ASSIGNED TASK: In the entries that follow, the line with "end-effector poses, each" opens the range and the line with "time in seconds" closes it; repeat that range exactly, both lines included.

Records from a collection
[Start of Attachment]
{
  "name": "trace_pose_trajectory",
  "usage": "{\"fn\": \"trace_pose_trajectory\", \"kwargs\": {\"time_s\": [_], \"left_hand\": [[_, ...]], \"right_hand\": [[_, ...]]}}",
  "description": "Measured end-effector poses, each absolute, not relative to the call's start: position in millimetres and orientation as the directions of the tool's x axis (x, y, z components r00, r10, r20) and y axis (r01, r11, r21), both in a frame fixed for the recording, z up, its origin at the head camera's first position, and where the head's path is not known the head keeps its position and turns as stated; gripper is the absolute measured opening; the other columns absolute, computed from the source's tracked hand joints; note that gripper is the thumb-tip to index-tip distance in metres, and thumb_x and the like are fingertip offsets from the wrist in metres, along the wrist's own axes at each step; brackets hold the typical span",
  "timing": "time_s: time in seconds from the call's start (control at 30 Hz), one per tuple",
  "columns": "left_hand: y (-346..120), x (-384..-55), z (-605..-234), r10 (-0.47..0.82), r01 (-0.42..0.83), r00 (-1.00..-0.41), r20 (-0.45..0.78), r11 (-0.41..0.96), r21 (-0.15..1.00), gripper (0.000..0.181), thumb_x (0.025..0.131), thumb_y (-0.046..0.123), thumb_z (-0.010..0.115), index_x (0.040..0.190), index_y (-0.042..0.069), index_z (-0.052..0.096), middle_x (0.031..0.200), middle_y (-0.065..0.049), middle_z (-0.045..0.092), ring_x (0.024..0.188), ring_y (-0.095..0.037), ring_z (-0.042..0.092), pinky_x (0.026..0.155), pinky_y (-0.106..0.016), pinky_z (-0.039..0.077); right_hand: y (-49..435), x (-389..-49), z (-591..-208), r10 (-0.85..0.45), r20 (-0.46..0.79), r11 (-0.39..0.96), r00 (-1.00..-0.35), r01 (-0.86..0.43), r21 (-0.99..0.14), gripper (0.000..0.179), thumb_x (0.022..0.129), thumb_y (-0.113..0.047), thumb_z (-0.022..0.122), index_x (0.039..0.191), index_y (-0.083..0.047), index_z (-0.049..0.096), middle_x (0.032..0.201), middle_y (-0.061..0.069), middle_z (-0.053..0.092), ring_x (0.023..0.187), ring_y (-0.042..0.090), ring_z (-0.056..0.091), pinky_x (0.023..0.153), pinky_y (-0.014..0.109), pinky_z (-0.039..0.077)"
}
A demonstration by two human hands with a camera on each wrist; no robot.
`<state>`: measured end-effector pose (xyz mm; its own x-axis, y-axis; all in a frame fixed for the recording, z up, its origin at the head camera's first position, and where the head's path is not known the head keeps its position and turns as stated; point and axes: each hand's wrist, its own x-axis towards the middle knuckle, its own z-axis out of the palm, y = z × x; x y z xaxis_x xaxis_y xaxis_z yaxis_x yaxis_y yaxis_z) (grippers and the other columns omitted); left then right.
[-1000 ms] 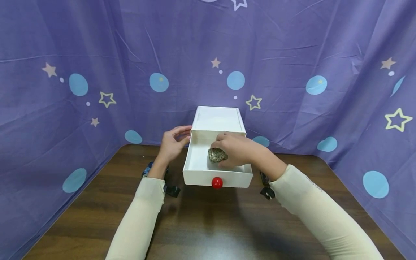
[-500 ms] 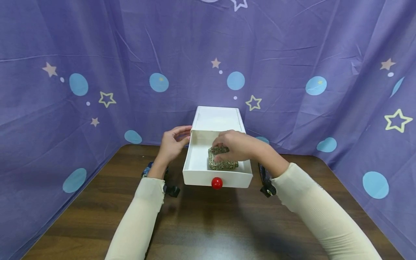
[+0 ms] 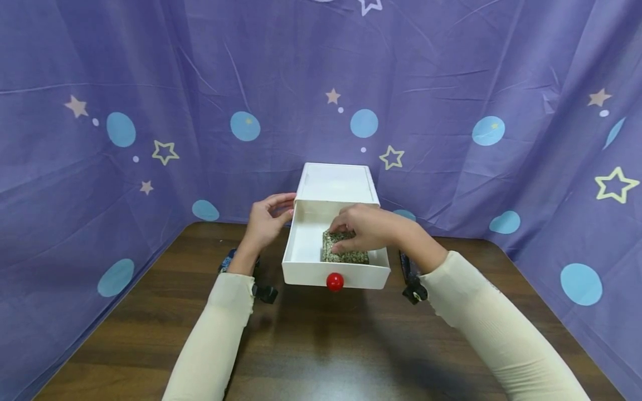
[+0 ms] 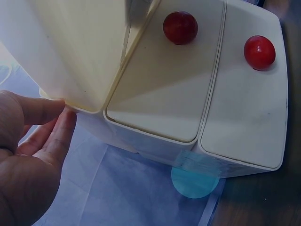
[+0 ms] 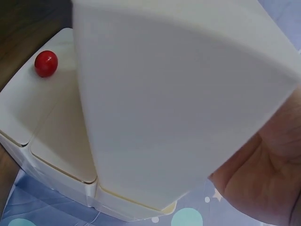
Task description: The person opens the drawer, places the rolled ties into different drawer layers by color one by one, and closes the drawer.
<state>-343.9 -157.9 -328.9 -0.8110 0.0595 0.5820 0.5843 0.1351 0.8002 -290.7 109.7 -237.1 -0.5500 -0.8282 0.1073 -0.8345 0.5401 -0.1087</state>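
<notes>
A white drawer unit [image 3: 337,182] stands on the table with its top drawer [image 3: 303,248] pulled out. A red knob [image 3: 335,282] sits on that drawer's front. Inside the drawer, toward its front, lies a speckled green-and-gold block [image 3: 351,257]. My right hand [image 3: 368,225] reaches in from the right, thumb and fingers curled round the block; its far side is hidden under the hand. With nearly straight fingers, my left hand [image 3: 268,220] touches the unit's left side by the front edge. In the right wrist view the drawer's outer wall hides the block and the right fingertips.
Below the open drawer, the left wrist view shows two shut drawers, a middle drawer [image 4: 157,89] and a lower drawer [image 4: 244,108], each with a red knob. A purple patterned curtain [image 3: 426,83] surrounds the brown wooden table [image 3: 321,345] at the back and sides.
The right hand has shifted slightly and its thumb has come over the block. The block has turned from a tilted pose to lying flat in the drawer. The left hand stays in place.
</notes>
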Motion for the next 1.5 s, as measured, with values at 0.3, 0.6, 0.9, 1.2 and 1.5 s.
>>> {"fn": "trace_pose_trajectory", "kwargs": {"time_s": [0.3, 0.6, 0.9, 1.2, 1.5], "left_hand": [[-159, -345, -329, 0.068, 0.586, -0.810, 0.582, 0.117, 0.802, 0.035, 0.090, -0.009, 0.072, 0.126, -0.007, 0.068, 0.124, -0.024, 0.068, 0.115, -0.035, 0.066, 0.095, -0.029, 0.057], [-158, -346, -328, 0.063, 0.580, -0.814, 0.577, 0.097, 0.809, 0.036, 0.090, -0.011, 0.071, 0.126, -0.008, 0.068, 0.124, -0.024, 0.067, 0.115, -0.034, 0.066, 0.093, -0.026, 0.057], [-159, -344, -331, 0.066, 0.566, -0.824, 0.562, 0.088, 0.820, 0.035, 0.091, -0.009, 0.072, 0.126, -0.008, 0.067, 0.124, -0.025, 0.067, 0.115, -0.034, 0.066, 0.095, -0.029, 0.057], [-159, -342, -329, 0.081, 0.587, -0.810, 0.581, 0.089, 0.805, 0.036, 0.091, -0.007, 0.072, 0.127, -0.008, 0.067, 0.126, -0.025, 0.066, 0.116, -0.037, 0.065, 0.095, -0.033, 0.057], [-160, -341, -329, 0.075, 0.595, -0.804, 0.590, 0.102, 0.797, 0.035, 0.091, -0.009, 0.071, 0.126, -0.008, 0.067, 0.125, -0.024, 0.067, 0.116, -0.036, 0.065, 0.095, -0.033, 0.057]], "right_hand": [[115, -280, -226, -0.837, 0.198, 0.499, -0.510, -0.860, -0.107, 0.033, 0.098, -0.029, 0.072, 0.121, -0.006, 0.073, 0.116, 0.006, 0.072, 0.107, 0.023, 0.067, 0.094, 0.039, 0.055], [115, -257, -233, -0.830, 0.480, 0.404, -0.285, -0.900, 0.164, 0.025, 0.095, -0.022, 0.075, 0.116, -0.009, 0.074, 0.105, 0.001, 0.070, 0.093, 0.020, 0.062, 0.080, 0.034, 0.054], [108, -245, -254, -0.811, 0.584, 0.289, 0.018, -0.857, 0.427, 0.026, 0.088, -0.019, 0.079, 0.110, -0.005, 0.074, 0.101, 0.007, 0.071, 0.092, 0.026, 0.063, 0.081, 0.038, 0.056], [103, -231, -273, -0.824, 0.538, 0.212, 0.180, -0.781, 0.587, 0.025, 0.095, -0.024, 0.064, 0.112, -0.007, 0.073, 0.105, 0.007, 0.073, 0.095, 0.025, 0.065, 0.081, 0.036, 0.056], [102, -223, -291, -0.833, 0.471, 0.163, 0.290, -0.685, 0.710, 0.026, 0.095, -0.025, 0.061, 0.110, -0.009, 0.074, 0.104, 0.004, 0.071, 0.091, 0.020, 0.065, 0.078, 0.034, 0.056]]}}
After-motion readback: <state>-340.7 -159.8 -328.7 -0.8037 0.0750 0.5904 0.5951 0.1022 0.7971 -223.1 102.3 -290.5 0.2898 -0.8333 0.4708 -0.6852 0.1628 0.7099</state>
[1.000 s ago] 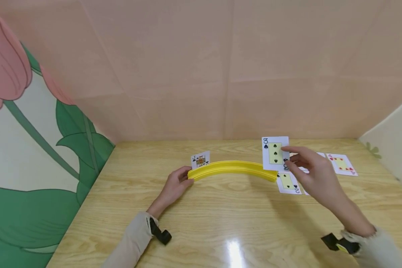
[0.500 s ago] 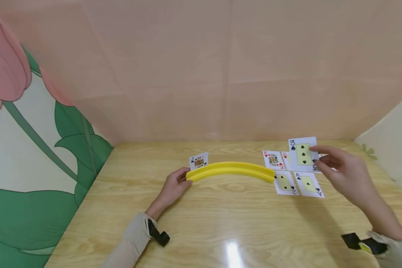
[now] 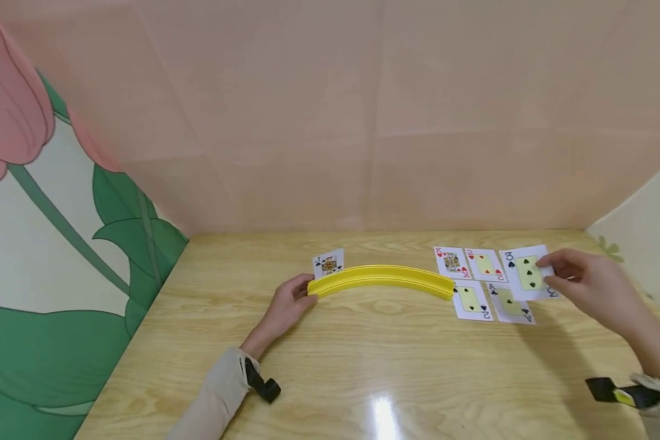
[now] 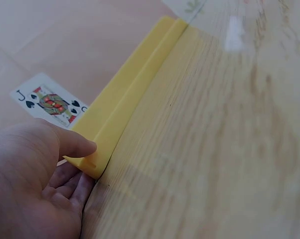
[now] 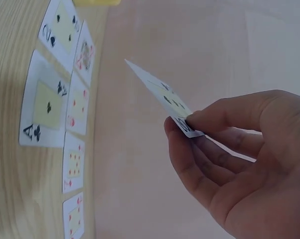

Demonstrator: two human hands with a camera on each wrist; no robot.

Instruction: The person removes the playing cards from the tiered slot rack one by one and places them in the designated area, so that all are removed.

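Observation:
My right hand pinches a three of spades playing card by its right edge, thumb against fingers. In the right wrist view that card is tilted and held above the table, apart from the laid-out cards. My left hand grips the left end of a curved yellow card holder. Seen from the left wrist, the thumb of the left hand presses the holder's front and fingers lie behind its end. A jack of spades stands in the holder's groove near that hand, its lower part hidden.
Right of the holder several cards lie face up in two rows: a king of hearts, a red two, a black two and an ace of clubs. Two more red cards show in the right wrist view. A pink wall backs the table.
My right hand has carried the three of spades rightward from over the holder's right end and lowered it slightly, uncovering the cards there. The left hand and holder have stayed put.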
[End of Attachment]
REPLY TO THE TASK:
  "description": "Measured end-effector poses, each absolute, not relative to the call's start: position in millimetres and orientation as the directions of the tool's x axis (x, y, z components r00, r10, r20) and y axis (r01, r11, r21), both in a frame fixed for the recording, z up, its origin at the head camera's first position, and where the head's path is not known the head keeps its position and turns as stated; gripper is the absolute measured opening; the other columns absolute, computed from the source's tracked hand joints; note that gripper is the thumb-tip to index-tip distance in metres, and thumb_x and the like are fingertip offsets from the wrist in metres, along the wrist's own axes at each step; brackets hold the typical span",
  "timing": "time_s: time in seconds from the call's start (control at 30 Hz), one per tuple",

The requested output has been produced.